*Required work:*
Every line below must come back exactly as it stands, with the images omitted.

[[ Data segment open ]]

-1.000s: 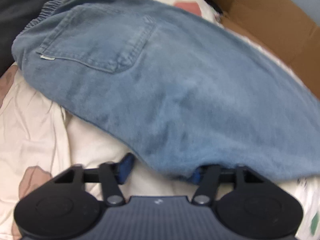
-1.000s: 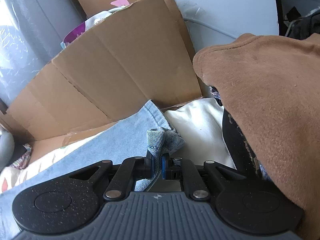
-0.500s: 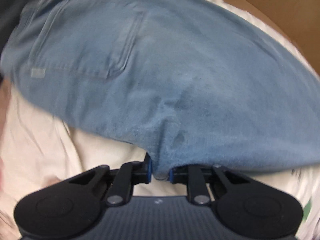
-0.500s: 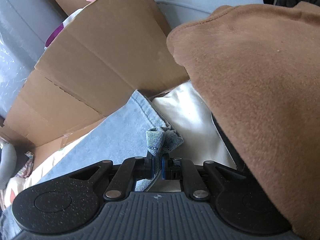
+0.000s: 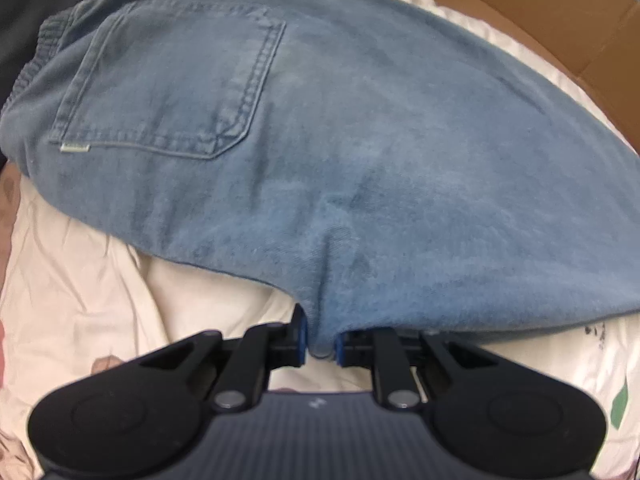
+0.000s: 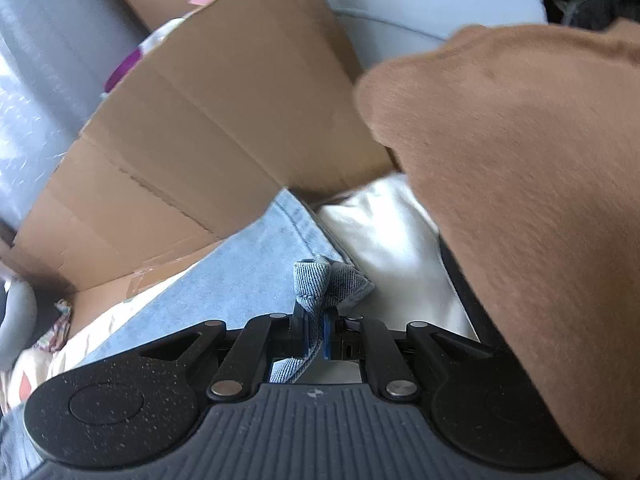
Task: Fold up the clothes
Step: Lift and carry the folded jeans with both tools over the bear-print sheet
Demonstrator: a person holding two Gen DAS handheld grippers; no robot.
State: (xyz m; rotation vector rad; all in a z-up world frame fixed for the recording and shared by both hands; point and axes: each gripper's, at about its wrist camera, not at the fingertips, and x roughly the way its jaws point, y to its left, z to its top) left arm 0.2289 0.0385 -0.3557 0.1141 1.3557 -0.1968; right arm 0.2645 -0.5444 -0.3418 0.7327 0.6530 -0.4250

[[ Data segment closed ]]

*Your solution:*
-1.000s: 
-1.000s: 
-0.500s: 
-0.500s: 
+0.000s: 
+0.000s: 
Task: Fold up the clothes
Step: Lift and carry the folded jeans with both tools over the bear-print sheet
Demonstrator: a person holding two Gen DAS handheld grippers; no robot.
State: (xyz m; rotation vector rad; all in a z-up world frame fixed for the recording and shared by both hands; point and axes: each gripper's, at about its wrist camera, not at the fingertips, and x roughly the way its jaws point, y to its left, z to its top) left arm 0.2289 0.0385 -0.3557 0.1141 1.3557 -0.1968; right arm 0.2645 -0.5444 -0.3418 0.7327 0.6530 -0.4250

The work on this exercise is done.